DESCRIPTION OF THE TASK
Each line below should be repeated exactly, but no picture should be carried over.

▶

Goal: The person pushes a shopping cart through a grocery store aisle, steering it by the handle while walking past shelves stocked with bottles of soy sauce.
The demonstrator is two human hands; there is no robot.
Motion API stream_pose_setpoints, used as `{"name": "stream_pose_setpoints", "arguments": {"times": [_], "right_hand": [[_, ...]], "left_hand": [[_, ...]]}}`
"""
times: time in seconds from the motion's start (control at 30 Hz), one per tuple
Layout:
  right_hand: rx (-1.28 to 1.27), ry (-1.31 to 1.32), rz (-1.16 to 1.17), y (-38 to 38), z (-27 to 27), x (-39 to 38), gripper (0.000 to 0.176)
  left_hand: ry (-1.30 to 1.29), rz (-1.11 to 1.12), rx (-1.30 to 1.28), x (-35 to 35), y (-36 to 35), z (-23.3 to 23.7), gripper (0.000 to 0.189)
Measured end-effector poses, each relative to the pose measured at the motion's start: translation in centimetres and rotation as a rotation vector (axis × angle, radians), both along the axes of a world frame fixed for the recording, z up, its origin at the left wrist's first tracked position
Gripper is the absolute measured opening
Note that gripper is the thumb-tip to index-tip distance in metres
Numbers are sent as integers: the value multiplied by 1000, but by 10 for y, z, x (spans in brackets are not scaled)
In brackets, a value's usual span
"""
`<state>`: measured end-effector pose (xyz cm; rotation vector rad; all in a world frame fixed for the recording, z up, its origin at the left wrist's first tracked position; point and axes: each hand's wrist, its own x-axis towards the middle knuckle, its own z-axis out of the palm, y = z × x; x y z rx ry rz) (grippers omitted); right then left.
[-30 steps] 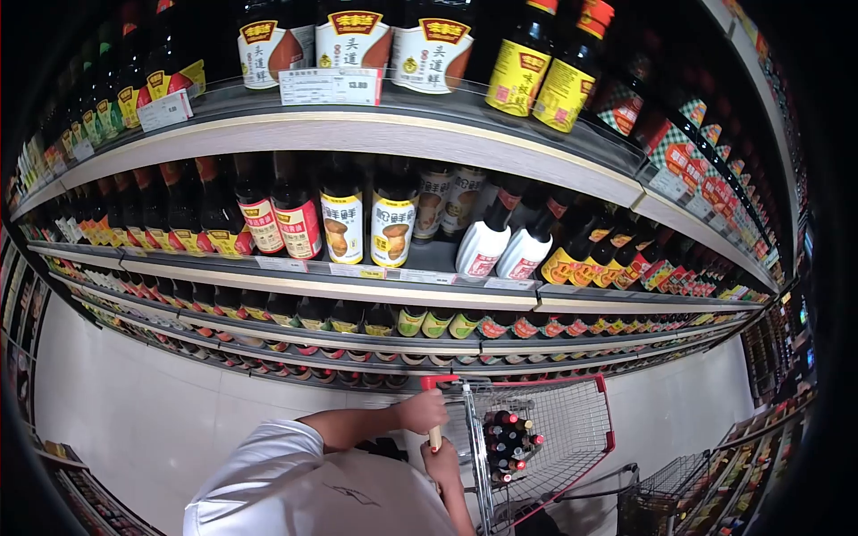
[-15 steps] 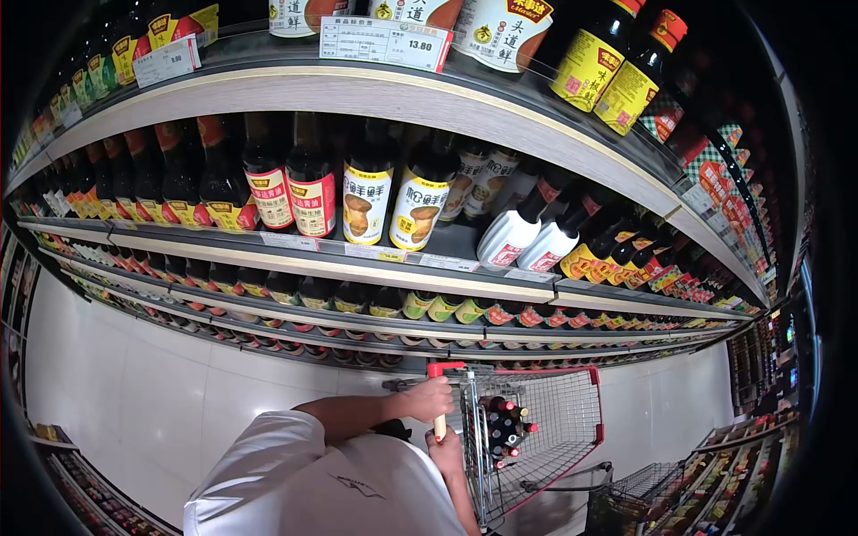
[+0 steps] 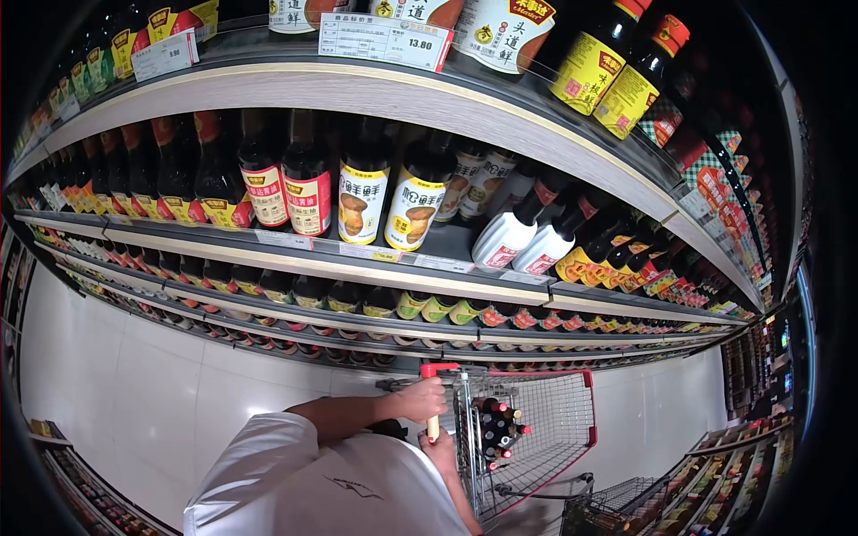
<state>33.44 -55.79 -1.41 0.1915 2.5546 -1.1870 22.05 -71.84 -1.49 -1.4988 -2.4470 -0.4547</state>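
Both my hands are wrapped round the handle of a shopping cart, a pale bar with a red end. My left hand grips it near the red end. Closer to my body, my right hand closes on the lower part of the bar, its fingers partly hidden. The wire shopping cart stands to my right. Several dark bottles with red or pale caps are grouped in its basket, near the handle side.
Long shelves of sauce bottles rise in front of me. Two white-sleeved bottles lean on the middle shelf. A price tag hangs above. Another dark wire cart is at the lower right, near more shelves. Pale floor tiles lie left.
The view has shifted slightly, so the shelves, cart and hands sit a little further left. The dark cart at the lower right also appears further left. My grip on the handle is unchanged.
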Motion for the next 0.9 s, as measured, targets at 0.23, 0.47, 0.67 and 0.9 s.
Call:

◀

RESPONSE TO THE EXERCISE
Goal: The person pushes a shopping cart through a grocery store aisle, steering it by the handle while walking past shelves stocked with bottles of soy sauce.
The demonstrator is two human hands; there is no robot.
Motion API stream_pose_setpoints, used as `{"name": "stream_pose_setpoints", "arguments": {"times": [_], "right_hand": [[_, ...]], "left_hand": [[_, ...]]}}`
"""
times: time in seconds from the motion's start (control at 30 Hz), one per tuple
Layout:
  right_hand: rx (-1.28 to 1.27), ry (-1.31 to 1.32), rz (-1.16 to 1.17), y (-38 to 38), z (-27 to 27), x (-39 to 38), gripper (0.000 to 0.176)
  left_hand: ry (-1.30 to 1.29), rz (-1.11 to 1.12), rx (-1.30 to 1.28), x (-35 to 35), y (-36 to 35), z (-23.3 to 23.7), gripper (0.000 to 0.189)
Measured end-effector poses, each relative to the pose measured at the motion's start: translation in centimetres and rotation as a rotation vector (axis × angle, radians), both along the axes of a world frame fixed for the recording, z up, its origin at the left wrist's first tracked position
Gripper is the absolute measured opening
Note that gripper is the thumb-tip to index-tip distance in metres
Numbers are sent as integers: the value multiplied by 1000, but by 10 for y, z, x (spans in brackets are not scaled)
In brackets, a value's usual span
"""
`<state>`: measured end-effector pose (xyz cm; rotation vector rad; all in a world frame fixed for the recording, z up, its origin at the left wrist's first tracked position; point and axes: each hand's wrist, its own x-axis towards the middle knuckle, its own z-axis out of the palm, y = z × x; x y z rx ry rz) (grippers omitted); right then left.
[-30 steps] 
[-15 steps] 
[+0 steps] 
<state>33.44 -55.79 -1.41 0.1915 2.5546 -1.1870 22.05 -71.84 -1.49 -1.4988 -2.4470 -0.4547</state>
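Both my hands are wrapped round the handle of a shopping cart, a pale bar with a red end. My left hand grips it near the red end. Closer to my body, my right hand closes on the lower part of the bar, its fingers partly hidden. The wire shopping cart stands to my right. Several dark bottles with red or pale caps are grouped in its basket, near the handle side.
Long shelves of sauce bottles rise in front of me. Two white-sleeved bottles lean on the middle shelf. A price tag hangs above. Another dark wire cart is at the lower right, near more shelves. Pale floor tiles lie left.
The view has shifted slightly, so the shelves, cart and hands sit a little further left. The dark cart at the lower right also appears further left. My grip on the handle is unchanged.
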Motion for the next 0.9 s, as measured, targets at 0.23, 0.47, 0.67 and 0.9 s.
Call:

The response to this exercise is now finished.